Work required. Print a faithful copy of the data below, word for word, with the pictures left out.

Supplied material.
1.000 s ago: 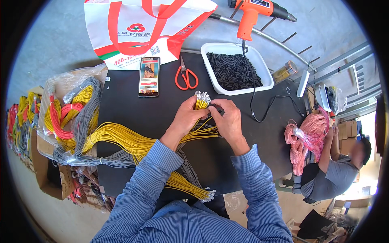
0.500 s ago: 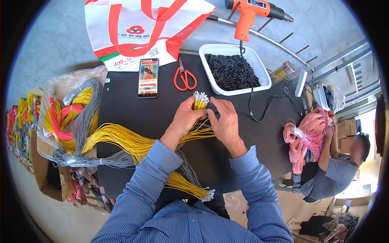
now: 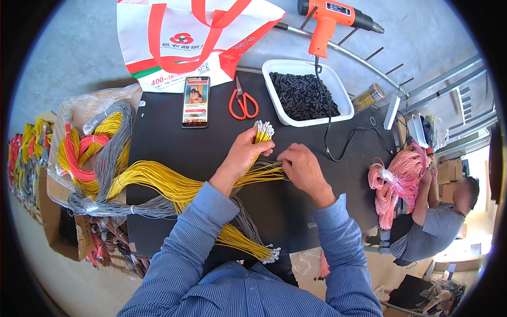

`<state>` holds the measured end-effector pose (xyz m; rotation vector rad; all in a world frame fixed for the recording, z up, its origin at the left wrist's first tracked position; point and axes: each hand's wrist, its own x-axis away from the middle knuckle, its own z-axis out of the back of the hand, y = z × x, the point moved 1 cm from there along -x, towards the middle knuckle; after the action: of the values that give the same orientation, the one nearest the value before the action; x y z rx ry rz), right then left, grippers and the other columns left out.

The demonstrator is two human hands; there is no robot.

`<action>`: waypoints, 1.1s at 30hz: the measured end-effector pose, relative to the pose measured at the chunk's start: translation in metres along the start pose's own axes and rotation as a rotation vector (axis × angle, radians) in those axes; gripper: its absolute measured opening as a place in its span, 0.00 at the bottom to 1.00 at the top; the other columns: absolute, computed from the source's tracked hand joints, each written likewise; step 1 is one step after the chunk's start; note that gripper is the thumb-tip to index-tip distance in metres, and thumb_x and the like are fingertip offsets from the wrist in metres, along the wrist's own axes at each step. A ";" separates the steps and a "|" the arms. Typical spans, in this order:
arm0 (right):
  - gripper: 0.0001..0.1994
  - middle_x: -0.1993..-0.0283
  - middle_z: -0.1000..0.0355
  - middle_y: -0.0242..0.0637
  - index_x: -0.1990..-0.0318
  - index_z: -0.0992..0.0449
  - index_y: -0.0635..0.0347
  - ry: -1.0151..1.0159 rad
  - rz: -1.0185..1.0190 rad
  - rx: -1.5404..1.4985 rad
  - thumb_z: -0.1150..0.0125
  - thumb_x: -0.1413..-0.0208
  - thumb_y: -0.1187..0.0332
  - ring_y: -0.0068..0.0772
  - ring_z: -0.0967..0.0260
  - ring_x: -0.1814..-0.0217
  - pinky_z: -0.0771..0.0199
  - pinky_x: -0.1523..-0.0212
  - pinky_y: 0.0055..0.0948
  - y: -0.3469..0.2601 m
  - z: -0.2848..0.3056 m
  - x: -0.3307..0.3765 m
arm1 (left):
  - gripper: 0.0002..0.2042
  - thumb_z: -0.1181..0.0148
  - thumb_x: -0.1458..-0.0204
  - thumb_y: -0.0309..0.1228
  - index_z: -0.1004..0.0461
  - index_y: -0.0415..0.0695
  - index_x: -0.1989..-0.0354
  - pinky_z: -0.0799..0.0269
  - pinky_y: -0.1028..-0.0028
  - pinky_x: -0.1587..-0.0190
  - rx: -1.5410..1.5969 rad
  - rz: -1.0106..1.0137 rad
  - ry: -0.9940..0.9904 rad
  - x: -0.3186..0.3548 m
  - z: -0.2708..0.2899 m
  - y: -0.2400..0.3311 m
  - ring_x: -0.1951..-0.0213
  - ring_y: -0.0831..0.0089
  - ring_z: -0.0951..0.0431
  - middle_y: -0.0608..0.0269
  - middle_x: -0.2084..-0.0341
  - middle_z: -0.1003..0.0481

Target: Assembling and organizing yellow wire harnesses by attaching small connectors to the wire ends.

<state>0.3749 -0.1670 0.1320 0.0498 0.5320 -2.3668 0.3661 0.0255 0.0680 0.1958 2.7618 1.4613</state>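
My left hand (image 3: pixel 246 152) is closed around a bundle of yellow wires, whose white-tipped ends (image 3: pixel 263 130) stick up above the thumb. To its right, my right hand (image 3: pixel 304 170) has its fingers curled at the ends of more yellow wires (image 3: pixel 264 173); what exactly the fingertips pinch is partly hidden. A long hank of yellow wires (image 3: pixel 158 178) runs leftward beneath my left forearm. Grey wires (image 3: pixel 154 207) lie alongside. Below the left wrist, another set of yellow wire ends with clear-white connectors (image 3: pixel 270 254) reaches the near edge of the black table (image 3: pixel 338 206).
Beyond my hands lie a phone (image 3: pixel 196 103), red-handled scissors (image 3: pixel 243 100) and a white tub (image 3: pixel 344 110) of black tube pieces. An orange heat gun (image 3: pixel 323 31) hangs on a rack. Wire coils (image 3: pixel 119 137) fill a box at left. Pink wires (image 3: pixel 393 182) and a person (image 3: pixel 433 227) are at right.
My right hand has left the white-tipped bundle and moved right and down to the loose yellow wire ends, its fingers curling. My left hand keeps hold of the bundle.
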 end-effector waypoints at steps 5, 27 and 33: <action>0.06 0.65 0.24 0.44 0.63 0.18 0.61 0.102 0.130 0.020 0.38 0.47 0.78 0.50 0.24 0.60 0.23 0.58 0.42 0.001 0.016 -0.002 | 0.09 0.36 0.38 0.26 0.23 0.37 0.52 0.23 0.73 0.56 0.049 0.097 0.012 0.002 -0.001 0.002 0.63 0.74 0.20 0.58 0.61 0.19; 0.09 0.60 0.18 0.46 0.61 0.13 0.54 -0.241 -0.277 0.305 0.33 0.49 0.66 0.51 0.20 0.53 0.21 0.49 0.46 0.103 -0.009 -0.156 | 0.04 0.36 0.40 0.22 0.22 0.38 0.58 0.33 0.80 0.65 -0.051 0.069 -0.002 0.004 -0.006 0.004 0.70 0.83 0.31 0.71 0.69 0.26; 0.07 0.64 0.18 0.41 0.63 0.15 0.58 0.123 -0.297 0.003 0.33 0.46 0.67 0.42 0.19 0.62 0.20 0.58 0.39 0.090 0.020 -0.143 | 0.05 0.38 0.38 0.25 0.22 0.39 0.57 0.39 0.80 0.68 -0.105 0.078 0.013 0.003 -0.001 -0.001 0.71 0.85 0.36 0.75 0.72 0.30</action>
<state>0.5435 -0.1444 0.1433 0.1260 0.6317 -2.6664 0.3633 0.0249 0.0682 0.2957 2.7073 1.6267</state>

Worked solution.
1.000 s ago: 
0.500 s ago: 
now: 

`<state>` holds the measured end-effector pose (xyz m; rotation vector rad; all in a world frame fixed for the recording, z up, its origin at the left wrist's first tracked position; point and axes: each hand's wrist, its own x-axis away from the middle knuckle, its own z-axis out of the back of the hand, y = z × x, the point moved 1 cm from there along -x, towards the middle knuckle; after the action: of the values that give the same orientation, the one nearest the value before the action; x y z rx ry rz), right then left, grippers and the other columns left out.

The demonstrator is two human hands; there is no robot.

`<action>`: waypoints, 1.1s at 30hz: the measured end-effector pose, relative to the pose measured at the chunk's start: translation in metres along the start pose's own axes and rotation as a rotation vector (axis × angle, radians) in those axes; gripper: its absolute measured opening as a place in its span, 0.00 at the bottom to 1.00 at the top; the other columns: absolute, computed from the source's tracked hand joints, each written likewise; step 1 is one step after the chunk's start; note that gripper is the thumb-tip to index-tip distance in metres, and thumb_x and the like are fingertip offsets from the wrist in metres, along the wrist's own axes at each step. A ";" separates the steps and a "|" the arms. Typical spans, in this order:
arm0 (right):
  - gripper: 0.0001..0.1994
  - middle_x: -0.1993..-0.0283
  - middle_z: -0.1000..0.0355
  - middle_y: -0.0242..0.0637
  - index_x: -0.1990..-0.0318
  - index_z: -0.0992..0.0449
  - index_y: -0.0635..0.0347
  - ry: -1.0151..1.0159 rad
  - rz: -1.0185..1.0190 rad
  - rx: -1.5404..1.4985 rad
  - thumb_z: -0.1150..0.0125
  - thumb_x: -0.1413..-0.0208
  - thumb_y: -0.1187..0.0332
  - ring_y: -0.0068..0.0772
  - ring_z: -0.0967..0.0260
  - ring_x: -0.1814..-0.0217
  - pinky_z: -0.0771..0.0199
  - pinky_x: -0.1523..-0.0212
  - pinky_y: 0.0055..0.0948
  - y: -0.3469..0.2601 m
  - z: -0.2848..0.3056 m
  - x: -0.3307..0.3765 m
arm1 (left):
  - gripper: 0.0002..0.2042
  - thumb_z: -0.1181..0.0148
  - thumb_x: -0.1458..-0.0204
  - thumb_y: -0.0309..0.1228
  - index_z: -0.1004..0.0461
  - index_y: -0.0415..0.0695
  - index_x: -0.1989..-0.0354
  - pinky_z: -0.0799..0.0269
  - pinky_y: -0.1028..-0.0028
  - pinky_x: -0.1587..-0.0190
  - rx: -1.5410..1.5969 rad
  - rz: -1.0106..1.0137 rad
  - ry: -0.9940..0.9904 rad
  - x: -0.3186..0.3548 m
  - z: -0.2708..0.2899 m
  - y: -0.2400..0.3311 m
  - ring_x: -0.1951..-0.0213
  - ring_y: -0.0831..0.0089
  - ring_z: -0.0951..0.0431
  - middle_y: -0.0608..0.0269
  - middle_x: -0.2084..-0.0341
  - middle_z: -0.1003..0.0481

Target: Assembling and organizing yellow wire harnesses by attaching small connectors to the wire ends.

<state>0.3749 -0.1670 0.1320 0.0498 0.5320 -2.3668 0.3661 0.0255 0.0680 0.1958 2.7618 1.4613</state>
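My left hand (image 3: pixel 246 152) is closed around a bundle of yellow wires, whose white-tipped ends (image 3: pixel 263 130) stick up above the thumb. To its right, my right hand (image 3: pixel 304 170) has its fingers curled at the ends of more yellow wires (image 3: pixel 264 173); what exactly the fingertips pinch is partly hidden. A long hank of yellow wires (image 3: pixel 158 178) runs leftward beneath my left forearm. Grey wires (image 3: pixel 154 207) lie alongside. Below the left wrist, another set of yellow wire ends with clear-white connectors (image 3: pixel 270 254) reaches the near edge of the black table (image 3: pixel 338 206).
Beyond my hands lie a phone (image 3: pixel 196 103), red-handled scissors (image 3: pixel 243 100) and a white tub (image 3: pixel 344 110) of black tube pieces. An orange heat gun (image 3: pixel 323 31) hangs on a rack. Wire coils (image 3: pixel 119 137) fill a box at left. Pink wires (image 3: pixel 393 182) and a person (image 3: pixel 433 227) are at right.
My right hand has left the white-tipped bundle and moved right and down to the loose yellow wire ends, its fingers curling. My left hand keeps hold of the bundle.
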 end-effector waypoints at steps 5, 27 and 33: <action>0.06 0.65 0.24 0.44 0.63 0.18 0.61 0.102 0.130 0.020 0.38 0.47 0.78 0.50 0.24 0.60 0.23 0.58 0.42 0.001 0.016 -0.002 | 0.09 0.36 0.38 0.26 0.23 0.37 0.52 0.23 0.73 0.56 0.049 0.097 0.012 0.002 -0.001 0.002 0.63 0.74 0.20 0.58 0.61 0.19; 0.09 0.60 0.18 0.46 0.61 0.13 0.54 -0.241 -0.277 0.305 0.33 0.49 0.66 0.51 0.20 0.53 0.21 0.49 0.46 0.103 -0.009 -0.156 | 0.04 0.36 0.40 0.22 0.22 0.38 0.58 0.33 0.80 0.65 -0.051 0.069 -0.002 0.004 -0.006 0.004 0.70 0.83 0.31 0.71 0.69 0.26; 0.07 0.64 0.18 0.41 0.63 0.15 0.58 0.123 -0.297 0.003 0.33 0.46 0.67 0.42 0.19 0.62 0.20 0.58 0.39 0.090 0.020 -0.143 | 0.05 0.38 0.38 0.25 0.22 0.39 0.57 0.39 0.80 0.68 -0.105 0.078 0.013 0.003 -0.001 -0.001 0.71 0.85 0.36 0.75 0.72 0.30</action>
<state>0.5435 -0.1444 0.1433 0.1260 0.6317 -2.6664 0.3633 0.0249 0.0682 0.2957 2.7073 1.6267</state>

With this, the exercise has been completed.